Office of the Prime Minister

Agency overview
- Formed: 1956
- Jurisdiction: Government of Norway
- Headquarters: Regjeringskvartalet, Oslo
- Employees: 55
- Minister responsible: Jonas Gahr Støre;
- Agency executive: Kristine Kallset, Chief of Staff;
- Website: www.regjeringen.no/en/dep/smk/id875/

= Office of the Prime Minister (Norway) =

Department of the Cabinet of Norway

The Norwegian Office of the Prime Minister (Statsministerens kontor, abbreviated SMK) is a cabinet department that assists the Cabinet of Norway and the Prime Minister of Norway in the leadership of the Cabinet and Government. It has since 2021 been led by Prime Minister Jonas Gahr Støre (Labour Party). The State Secretary in charge of the office is Kristine Joy Nordenson Kallset.

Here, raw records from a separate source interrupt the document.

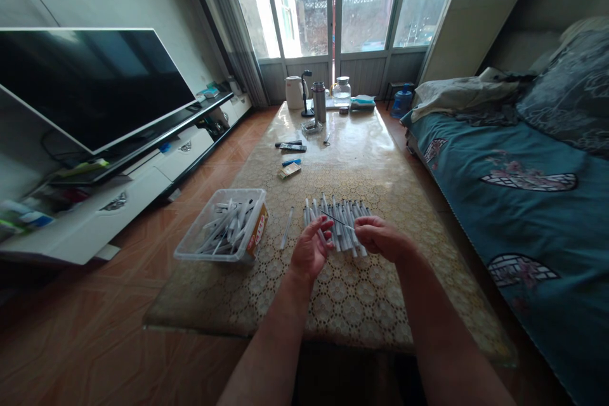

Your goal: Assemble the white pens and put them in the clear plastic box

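Over the near part of the table, my right hand (380, 238) is closed in a pinch on a thin dark pen refill (339, 220) with a pale end. The refill slants up and left toward my left hand (310, 248), whose fingers are curled; a pale sliver shows by its fingertips, too small to name. Just beyond both hands lies a row of white pens (349, 209), side by side and partly hidden by my hands. A single pen (287, 228) lies apart, left of my left hand. Farther left, a clear plastic box (219, 256) holds many loose white pen parts (228, 225).
A small carton (290, 170), a blue object (292, 162) and remotes (292, 147) lie mid-table. At the far end stand a steel flask (318, 104), a kettle (294, 92) and a glass jug (341, 92). A bed (504, 133) flanks the right, a TV cabinet (143, 184) the left.
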`<state>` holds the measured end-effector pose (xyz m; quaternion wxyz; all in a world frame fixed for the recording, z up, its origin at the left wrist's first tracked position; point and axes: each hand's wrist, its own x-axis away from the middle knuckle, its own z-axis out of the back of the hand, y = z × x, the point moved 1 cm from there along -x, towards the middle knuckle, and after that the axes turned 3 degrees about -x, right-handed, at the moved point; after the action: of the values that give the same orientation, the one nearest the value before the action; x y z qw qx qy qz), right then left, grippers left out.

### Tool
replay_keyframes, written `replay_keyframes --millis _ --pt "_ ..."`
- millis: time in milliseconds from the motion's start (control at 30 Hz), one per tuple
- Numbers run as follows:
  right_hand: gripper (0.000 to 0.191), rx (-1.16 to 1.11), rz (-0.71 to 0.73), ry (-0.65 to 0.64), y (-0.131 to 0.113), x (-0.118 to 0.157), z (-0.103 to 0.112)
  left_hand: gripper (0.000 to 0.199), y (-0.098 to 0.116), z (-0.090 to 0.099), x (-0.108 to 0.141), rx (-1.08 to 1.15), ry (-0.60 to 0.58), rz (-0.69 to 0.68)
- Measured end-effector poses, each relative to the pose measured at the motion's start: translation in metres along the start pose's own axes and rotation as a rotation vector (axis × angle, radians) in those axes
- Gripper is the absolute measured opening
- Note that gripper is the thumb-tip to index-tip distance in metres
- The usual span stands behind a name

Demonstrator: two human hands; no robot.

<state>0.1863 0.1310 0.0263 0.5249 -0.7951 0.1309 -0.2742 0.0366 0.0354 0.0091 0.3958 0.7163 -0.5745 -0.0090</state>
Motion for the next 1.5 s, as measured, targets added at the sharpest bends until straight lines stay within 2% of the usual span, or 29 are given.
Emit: replay_keyframes --millis 67,167,200,233,367,433,533,667,833,1000,1300,1400,1500 --pt "0.027 0.034 -0.036 -0.034 0.007 -0.007 -0.012 0.019 -0.008 -0.005 0.000 -0.034 -0.037 0.024" --pt "0.026 0.104 -0.098 -0.131 0.013 -0.011 -0.023 0.007 -0.010 -0.004 -0.005 0.000 -0.006 -0.007" --pt "0.026 0.113 -0.095 -0.133 0.014 -0.011 -0.024 0.008 -0.009 -0.002 -0.006 0.021 0.004 0.006" --pt "0.025 0.108 -0.071 -0.105 0.013 -0.012 -0.024 0.010 -0.008 -0.001 -0.007 0.039 0.016 0.037" --pt "0.005 -0.021 0.133 0.139 0.009 -0.015 -0.024 0.010 -0.007 0.004 -0.006 0.061 0.076 0.207" --pt "0.010 -0.080 0.211 0.179 0.010 -0.019 -0.028 0.012 -0.010 0.003 -0.005 0.075 0.049 0.257" --pt "0.019 -0.070 0.217 0.206 0.018 -0.025 -0.039 0.016 -0.017 0.003 -0.008 0.106 -0.032 0.292" --pt "0.016 0.054 0.216 0.285 0.029 -0.031 -0.050 0.021 -0.023 0.005 -0.013 0.141 0.002 0.269" --pt "0.034 0.070 0.270 0.303 0.032 -0.033 -0.050 0.020 -0.024 0.005 -0.014 0.156 -0.002 0.283" --pt "0.036 0.142 0.368 0.329 0.032 -0.031 -0.051 0.024 -0.025 0.002 -0.013 0.177 0.085 0.263" --pt "0.038 -0.009 0.325 0.289 0.027 -0.030 -0.054 0.019 -0.024 0.006 -0.018 0.152 0.049 0.165" --pt "0.036 -0.077 0.367 0.345 0.024 -0.030 -0.049 0.012 -0.020 0.008 -0.017 0.093 0.165 0.154" --pt "0.034 -0.118 0.421 0.445 0.021 -0.029 -0.039 0.010 -0.009 0.012 -0.014 0.008 0.299 0.059"
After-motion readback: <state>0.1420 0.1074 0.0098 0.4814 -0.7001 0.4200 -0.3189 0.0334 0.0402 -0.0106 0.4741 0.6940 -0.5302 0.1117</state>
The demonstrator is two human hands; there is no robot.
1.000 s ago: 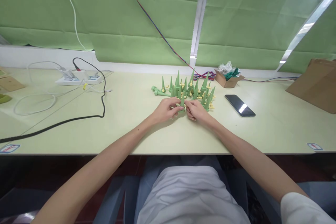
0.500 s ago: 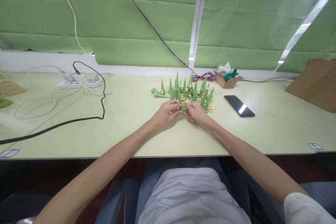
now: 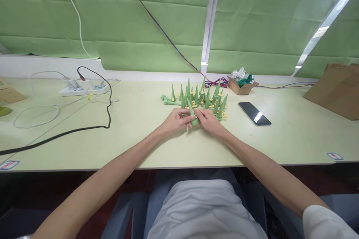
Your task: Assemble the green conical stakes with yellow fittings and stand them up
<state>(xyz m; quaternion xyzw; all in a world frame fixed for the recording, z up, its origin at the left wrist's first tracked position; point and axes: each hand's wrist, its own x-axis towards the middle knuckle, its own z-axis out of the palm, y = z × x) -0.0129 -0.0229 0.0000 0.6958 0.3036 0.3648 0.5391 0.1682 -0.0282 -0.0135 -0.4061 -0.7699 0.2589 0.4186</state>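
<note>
Between my hands a green plastic spike (image 3: 191, 108) stands tilted with its point up and its wider base low. My left hand (image 3: 178, 119) is closed around the lower part of this spike, thumb in front. My right hand (image 3: 208, 120) pinches at its right side near the base; its fingertips hide what lies under them. Just beyond, several similar green spikes with small yellow valve-like pieces (image 3: 224, 115) stand in a cluster on the table. Two green spikes (image 3: 171, 102) lie on their sides at the cluster's left.
A black phone (image 3: 254, 114) lies to the right. Behind it is a small cardboard box (image 3: 242, 88) with clear plastic and green material. A power strip (image 3: 84, 89) and a black cable (image 3: 110, 112) occupy the left. A large cardboard box (image 3: 335, 91) sits far right on the table (image 3: 134, 130).
The held spike has turned more upright, its point now rising above the fingers. My right hand has shifted slightly left, against the spike's side.
</note>
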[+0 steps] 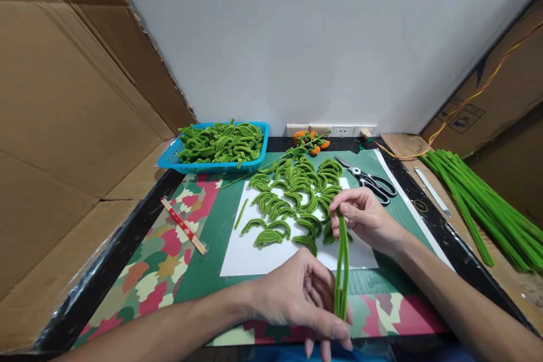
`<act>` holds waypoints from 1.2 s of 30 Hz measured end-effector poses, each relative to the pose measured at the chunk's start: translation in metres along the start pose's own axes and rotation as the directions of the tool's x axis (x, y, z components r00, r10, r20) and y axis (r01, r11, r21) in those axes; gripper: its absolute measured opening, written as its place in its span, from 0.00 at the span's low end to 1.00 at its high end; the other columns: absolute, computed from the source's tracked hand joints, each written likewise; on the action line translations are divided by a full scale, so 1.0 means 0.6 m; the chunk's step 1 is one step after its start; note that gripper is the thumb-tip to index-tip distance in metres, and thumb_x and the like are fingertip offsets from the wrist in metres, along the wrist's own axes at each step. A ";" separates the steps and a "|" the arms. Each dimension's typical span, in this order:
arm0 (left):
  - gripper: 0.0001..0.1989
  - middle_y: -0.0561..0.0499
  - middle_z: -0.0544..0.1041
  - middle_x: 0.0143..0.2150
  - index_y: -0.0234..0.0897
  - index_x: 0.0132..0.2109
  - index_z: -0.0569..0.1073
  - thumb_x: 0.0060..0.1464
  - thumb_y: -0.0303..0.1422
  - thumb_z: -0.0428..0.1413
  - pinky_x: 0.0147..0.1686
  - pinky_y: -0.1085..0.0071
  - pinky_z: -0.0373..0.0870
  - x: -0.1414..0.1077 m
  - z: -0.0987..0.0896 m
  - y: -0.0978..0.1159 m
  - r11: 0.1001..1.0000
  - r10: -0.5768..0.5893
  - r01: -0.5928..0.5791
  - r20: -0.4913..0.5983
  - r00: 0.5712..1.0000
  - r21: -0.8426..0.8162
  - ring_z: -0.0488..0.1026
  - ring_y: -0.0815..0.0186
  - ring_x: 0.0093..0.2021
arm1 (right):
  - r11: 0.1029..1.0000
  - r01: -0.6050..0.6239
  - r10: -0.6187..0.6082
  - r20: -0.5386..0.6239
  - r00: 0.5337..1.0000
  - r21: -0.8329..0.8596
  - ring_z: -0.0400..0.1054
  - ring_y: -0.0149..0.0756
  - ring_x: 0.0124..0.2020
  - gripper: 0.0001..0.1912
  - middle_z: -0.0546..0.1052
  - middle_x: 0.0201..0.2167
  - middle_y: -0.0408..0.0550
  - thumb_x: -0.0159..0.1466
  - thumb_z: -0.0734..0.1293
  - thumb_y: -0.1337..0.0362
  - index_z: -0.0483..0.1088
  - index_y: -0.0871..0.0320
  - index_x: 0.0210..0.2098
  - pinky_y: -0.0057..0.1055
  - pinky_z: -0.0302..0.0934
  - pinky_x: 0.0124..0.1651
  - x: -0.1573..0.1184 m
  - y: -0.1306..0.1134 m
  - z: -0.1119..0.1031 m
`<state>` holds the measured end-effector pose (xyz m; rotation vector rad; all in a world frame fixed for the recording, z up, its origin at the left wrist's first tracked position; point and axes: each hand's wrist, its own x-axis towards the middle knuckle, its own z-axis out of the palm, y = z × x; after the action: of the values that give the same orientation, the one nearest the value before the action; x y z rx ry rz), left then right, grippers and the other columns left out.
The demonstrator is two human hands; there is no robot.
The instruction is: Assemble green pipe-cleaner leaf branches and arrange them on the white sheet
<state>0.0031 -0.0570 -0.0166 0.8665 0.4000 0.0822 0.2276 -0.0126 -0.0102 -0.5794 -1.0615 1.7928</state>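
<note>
Two long green pipe cleaners [341, 266] stretch between my hands, nearly upright and side by side. My right hand [365, 218] pinches their upper ends between thumb and fingers. Lower down, my left hand [307, 300] has its fingers curled around their bottom part, and the ends there are hidden. Behind the hands, many curved green pipe cleaner pieces [271, 212] lie in small bunches on a white sheet of paper [241, 257]. A single short straight piece [241, 214] rests at the paper's left side.
A blue basket [212, 167] full of bent green pieces stands back left. Orange-flowered stems [313, 141] lie behind. Black-handled scissors [373, 181] are on the green mat [199, 237]. Right are a white pen-like tool [431, 192] and long green pipe cleaners [487, 209]; wrapped chopsticks [184, 226] lie left.
</note>
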 end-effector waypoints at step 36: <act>0.21 0.61 0.60 0.25 0.31 0.52 0.77 0.69 0.48 0.60 0.15 0.83 0.48 -0.006 0.010 0.034 0.963 0.269 -0.259 -0.372 0.889 0.078 0.49 0.80 0.17 | 0.948 0.003 0.001 0.012 1.000 -0.318 0.75 0.31 0.20 0.14 0.81 0.25 0.45 0.60 0.83 0.59 0.83 0.61 0.39 0.23 0.70 0.20 -0.003 -0.029 -0.009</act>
<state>0.0041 -0.0492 0.0033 0.9286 0.6451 0.5054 0.2407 -0.0090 0.0016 -0.7622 -1.3724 1.6353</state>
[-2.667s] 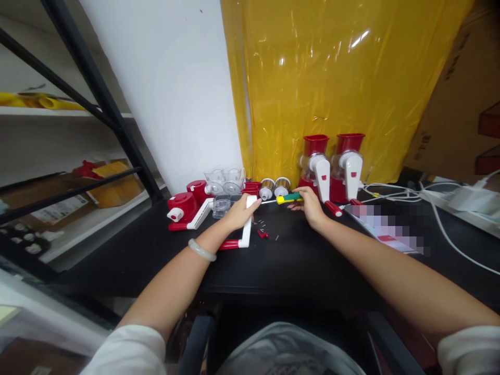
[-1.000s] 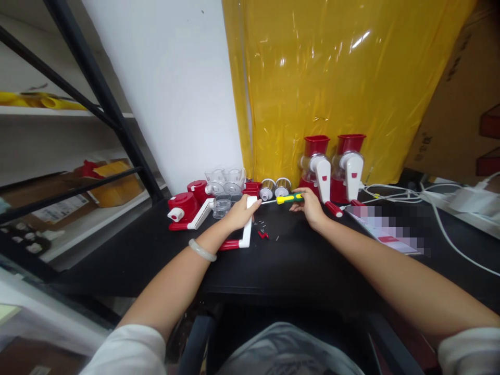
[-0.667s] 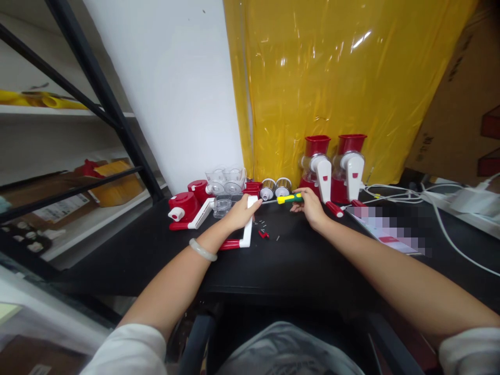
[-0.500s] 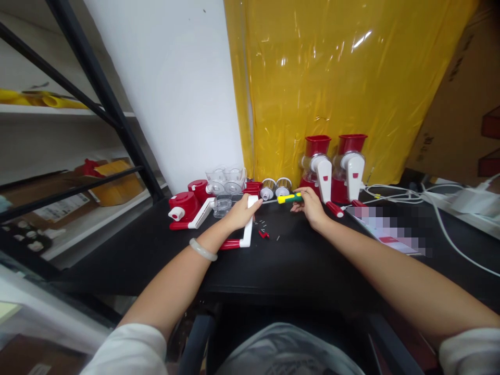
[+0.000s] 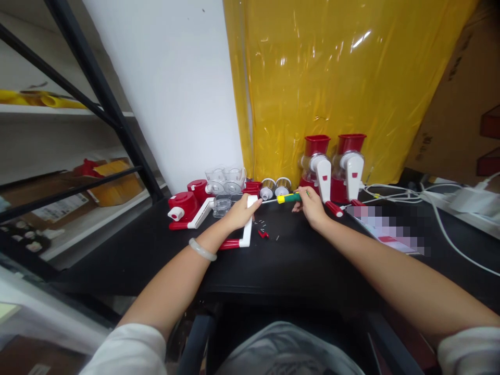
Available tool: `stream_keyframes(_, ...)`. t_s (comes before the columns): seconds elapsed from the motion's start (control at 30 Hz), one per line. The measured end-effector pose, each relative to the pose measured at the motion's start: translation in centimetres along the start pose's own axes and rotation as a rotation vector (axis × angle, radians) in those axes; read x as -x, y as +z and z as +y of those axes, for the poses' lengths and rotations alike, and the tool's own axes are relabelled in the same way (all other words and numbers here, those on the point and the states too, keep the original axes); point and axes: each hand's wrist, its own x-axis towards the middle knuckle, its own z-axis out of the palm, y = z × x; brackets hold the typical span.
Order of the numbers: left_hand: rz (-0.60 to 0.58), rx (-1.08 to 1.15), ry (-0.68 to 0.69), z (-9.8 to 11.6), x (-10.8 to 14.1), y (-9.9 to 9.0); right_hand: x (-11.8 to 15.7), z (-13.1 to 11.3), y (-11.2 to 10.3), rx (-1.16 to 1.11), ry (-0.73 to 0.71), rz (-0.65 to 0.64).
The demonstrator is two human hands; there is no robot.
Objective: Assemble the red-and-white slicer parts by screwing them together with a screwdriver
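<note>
the left hand (image 5: 241,211) is clamped on a white-and-red crank (image 5: 247,229) over the middle of the black surface (image 5: 281,271). the right hand (image 5: 311,206) grasps a green-and-yellow screwdriver (image 5: 289,198), its shaft pointing at the crank's upper end. small screws (image 5: 263,225) and a red piece (image 5: 263,235) lie beside the crank.

White crank (image 5: 247,232); green screwdriver (image 5: 290,198) sideways, tip seemingly against crank.
</note>
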Motion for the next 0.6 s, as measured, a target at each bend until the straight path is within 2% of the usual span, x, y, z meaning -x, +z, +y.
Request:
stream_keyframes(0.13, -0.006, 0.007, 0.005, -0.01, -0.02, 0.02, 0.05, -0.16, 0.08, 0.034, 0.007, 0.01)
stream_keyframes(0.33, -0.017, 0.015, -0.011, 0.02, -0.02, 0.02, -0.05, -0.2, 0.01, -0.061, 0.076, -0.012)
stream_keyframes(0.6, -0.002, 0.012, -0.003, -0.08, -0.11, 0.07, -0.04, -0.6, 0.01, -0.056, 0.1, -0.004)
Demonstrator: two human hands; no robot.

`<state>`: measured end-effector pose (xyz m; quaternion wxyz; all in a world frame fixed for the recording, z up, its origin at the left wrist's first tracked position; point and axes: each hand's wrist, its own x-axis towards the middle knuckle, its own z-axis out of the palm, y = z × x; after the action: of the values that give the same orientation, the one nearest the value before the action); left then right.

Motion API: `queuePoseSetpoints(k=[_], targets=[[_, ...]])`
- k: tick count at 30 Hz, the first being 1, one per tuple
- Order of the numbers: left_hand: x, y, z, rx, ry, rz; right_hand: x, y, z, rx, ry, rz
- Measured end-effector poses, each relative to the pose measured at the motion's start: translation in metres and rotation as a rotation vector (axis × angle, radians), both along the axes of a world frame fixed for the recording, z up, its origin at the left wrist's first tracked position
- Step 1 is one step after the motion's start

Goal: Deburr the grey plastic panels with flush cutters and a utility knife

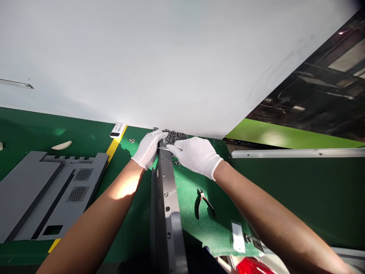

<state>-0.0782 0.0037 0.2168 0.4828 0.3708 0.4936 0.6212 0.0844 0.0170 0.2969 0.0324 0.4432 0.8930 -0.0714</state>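
A long grey plastic panel (170, 182) stands on its edge and runs away from me, with slots and small holes along its upper face. My left hand (149, 147), in a white glove, is closed around the panel's far end. Also gloved, my right hand (196, 155) is closed just right of that end. From its fingertips a thin, pale, blade-like tip (163, 148) lies across the panel; the rest is hidden in the glove. Behind both hands is a heap of small grey plastic pieces (176, 136).
Red-and-black side cutters (202, 195) lie right of the panel on the green mat (188, 182). A phone-like white item (238, 236) is nearer me. To the left are a second grey panel (31, 190) and a white labelled device (118, 130). A white wall (142, 68) rises behind.
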Motion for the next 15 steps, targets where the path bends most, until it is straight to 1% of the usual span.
queuePoseSetpoints(k=[4,10,15], targets=[[-0.001,-0.003,0.004,-0.016,0.021,0.004,-0.002,-0.002,0.002,0.025,-0.021,0.021],[-0.002,-0.008,0.012,0.002,0.071,0.021,-0.007,-0.005,0.003,0.080,-0.063,0.058],[-0.003,-0.011,0.016,-0.021,0.057,0.029,-0.008,-0.008,0.004,0.104,-0.085,0.069]])
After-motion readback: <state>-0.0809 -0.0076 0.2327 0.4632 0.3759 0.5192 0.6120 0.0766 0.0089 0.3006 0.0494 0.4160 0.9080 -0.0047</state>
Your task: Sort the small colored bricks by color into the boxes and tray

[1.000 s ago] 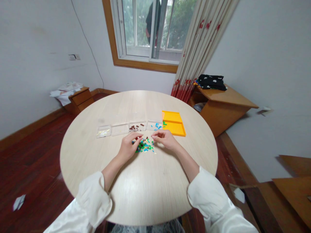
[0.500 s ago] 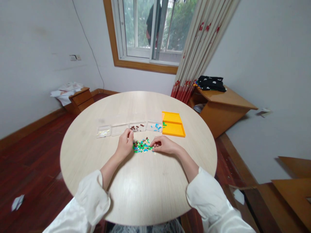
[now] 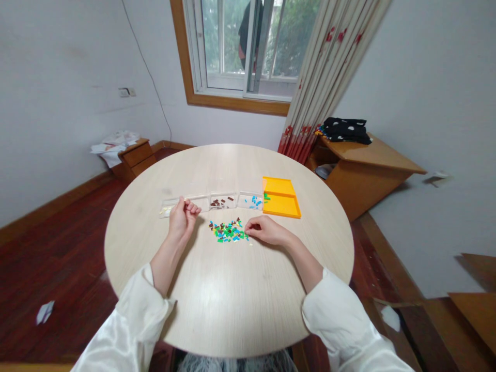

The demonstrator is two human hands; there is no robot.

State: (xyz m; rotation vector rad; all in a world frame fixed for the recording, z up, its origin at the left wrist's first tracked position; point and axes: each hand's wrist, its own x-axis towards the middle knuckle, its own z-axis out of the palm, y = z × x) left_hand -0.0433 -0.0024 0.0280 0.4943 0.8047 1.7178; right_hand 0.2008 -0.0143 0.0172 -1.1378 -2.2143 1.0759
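Note:
A loose pile of small toy bricks (image 3: 228, 231) in green, blue, brown and pale yellow lies mid-table. At the pile's right edge is my right hand (image 3: 265, 229), its thumb and fingertips pinched together; whatever they hold is too small to make out. My left hand (image 3: 183, 219) is raised left of the pile with curled fingers, in front of the left clear boxes. Its fingers hide any piece inside. Pale yellow bricks (image 3: 166, 210) show in the leftmost box, partly behind this hand. Brown bricks (image 3: 220, 202) and blue bricks (image 3: 253, 201) lie in other clear boxes.
An open orange box (image 3: 284, 213) with a few green bricks (image 3: 267, 197) ends the row on the right. The round table (image 3: 228, 289) has its near edge by my lap. A wooden cabinet (image 3: 372, 165) stands beyond the table at right.
My left hand has moved left and slightly up, away from the pile toward the left boxes, its fingers curled. My right hand stays by the pile's right edge. The camera view has shifted slightly.

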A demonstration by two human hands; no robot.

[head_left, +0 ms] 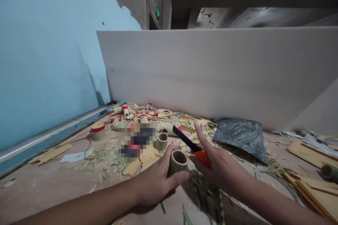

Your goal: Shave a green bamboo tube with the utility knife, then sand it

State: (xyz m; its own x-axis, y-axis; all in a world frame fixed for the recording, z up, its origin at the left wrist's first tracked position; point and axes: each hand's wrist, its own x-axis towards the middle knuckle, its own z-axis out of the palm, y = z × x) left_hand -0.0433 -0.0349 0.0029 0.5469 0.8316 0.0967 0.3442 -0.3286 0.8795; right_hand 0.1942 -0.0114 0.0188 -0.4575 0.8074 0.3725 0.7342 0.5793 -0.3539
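Note:
My left hand (158, 179) is wrapped round a short bamboo tube (179, 168), its open end facing up and the thumb across the near side. In my right hand (221, 163) is a knife (195, 148) with an orange handle and a long black blade pointing up and to the left. The index finger is stretched out, while the other fingers close on the handle. The blade stays apart from the tube in my left hand. Just behind that tube stands a second open bamboo cup (162, 141). Bamboo shavings lie around both hands.
Bamboo pieces with red bands (126, 111) crowd the table's far left. A red-rimmed bamboo drum (98, 132) stands nearer. A dark curved sheet (240, 139) lies right of centre, with wooden boards (314, 153) farther right. A white panel (211, 74) closes the back.

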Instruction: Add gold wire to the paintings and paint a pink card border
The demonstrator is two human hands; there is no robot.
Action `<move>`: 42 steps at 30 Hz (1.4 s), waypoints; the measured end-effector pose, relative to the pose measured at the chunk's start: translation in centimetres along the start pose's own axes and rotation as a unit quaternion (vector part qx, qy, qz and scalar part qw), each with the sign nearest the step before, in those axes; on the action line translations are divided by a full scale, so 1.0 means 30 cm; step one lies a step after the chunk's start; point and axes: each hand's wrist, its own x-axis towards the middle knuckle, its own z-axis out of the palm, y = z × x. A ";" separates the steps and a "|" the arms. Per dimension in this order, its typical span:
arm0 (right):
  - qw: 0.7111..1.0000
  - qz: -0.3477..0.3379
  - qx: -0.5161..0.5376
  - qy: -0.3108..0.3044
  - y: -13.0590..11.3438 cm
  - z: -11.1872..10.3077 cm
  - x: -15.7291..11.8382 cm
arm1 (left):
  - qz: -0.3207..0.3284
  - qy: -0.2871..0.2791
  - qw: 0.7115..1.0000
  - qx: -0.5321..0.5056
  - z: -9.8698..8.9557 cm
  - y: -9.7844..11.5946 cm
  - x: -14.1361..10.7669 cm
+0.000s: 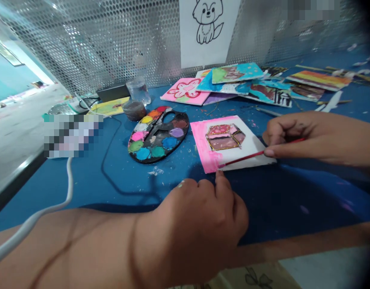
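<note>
A thin red paintbrush (245, 159) is pinched in my right hand (296, 138), which comes in from the right. Its bristles touch the lower edge of a small white canvas (253, 136). Pink paint covers the canvas's left side, and a brown and pink cake slice (225, 136) with gold outlines is painted in the middle. My left hand (205, 220) rests in front, its index finger stretched out to the canvas's near edge and the other fingers curled. Its palm side is hidden. Left of the canvas lies a black oval palette (156, 140) with several paint colours.
Behind the palette are a cup of murky water (134, 110) and a clear cup (139, 90). Several painted canvases (233, 82) are piled at the back, below a fox drawing (207, 24) on a perforated metal screen (112, 40). A white cable (69, 184) runs along the left.
</note>
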 end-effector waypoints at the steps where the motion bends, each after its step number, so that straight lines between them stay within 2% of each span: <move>1: 1.000 -0.001 -0.001 0.011 -0.001 0.000 0.000 | 0.001 -0.003 1.000 0.000 0.000 0.000 0.001; 6: 1.000 0.007 -0.002 -0.011 -0.007 0.005 0.004 | 0.007 -0.010 1.000 0.002 -0.004 -0.005 0.003; 9: 0.999 0.007 -0.019 0.032 -0.006 0.009 0.004 | 0.015 -0.016 1.000 0.006 -0.005 -0.007 0.002; 12: 1.000 0.000 -0.018 -0.002 -0.008 0.009 0.002 | 0.013 -0.015 1.000 0.009 -0.005 -0.006 0.001; 14: 1.000 0.000 -0.012 0.002 -0.012 0.009 0.002 | 0.017 -0.020 1.000 0.008 -0.006 -0.005 0.000; 16: 0.999 0.016 -0.010 0.028 -0.016 0.007 0.002 | 0.021 -0.024 0.999 0.006 -0.006 -0.003 -0.001; 20: 0.999 0.046 -0.013 0.011 -0.016 0.003 0.002 | 0.015 -0.017 1.000 0.002 -0.002 -0.002 -0.002; 23: 0.998 0.031 -0.016 0.044 -0.017 0.008 0.000 | 0.018 -0.023 1.000 0.002 0.000 -0.003 -0.001; 26: 1.000 0.017 -0.005 0.013 -0.023 0.017 0.000 | 0.014 -0.023 1.000 0.000 0.002 -0.005 0.000; 30: 0.999 0.015 0.009 0.034 -0.025 0.022 0.005 | 0.018 -0.023 1.000 0.002 0.000 -0.002 -0.003; 33: 1.000 0.016 0.025 0.001 -0.016 0.020 0.010 | 0.020 -0.028 0.999 0.004 -0.002 -0.001 -0.002; 37: 0.999 0.013 0.032 0.042 -0.001 0.019 0.012 | 0.022 -0.034 0.999 0.001 -0.006 -0.006 0.002; 40: 1.000 0.013 0.025 0.005 -0.001 0.019 0.011 | 0.025 -0.027 0.999 0.007 -0.007 -0.009 0.002; 42: 1.000 0.003 0.024 0.012 -0.007 0.020 0.011 | 0.025 -0.023 0.999 0.008 -0.007 -0.008 0.001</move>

The office has about 55 employees.

==History==
Since the establishment of the first Norwegian government, in 1814, the Prime Minister has had secretaries to help him with tasks, though these were not collectively assigned to his office until 1945. The office was given the current title in 1950, but not formally created until 1956. In 1969 the central secretariat for the entire cabinet also became part of the Office of the Prime Minister.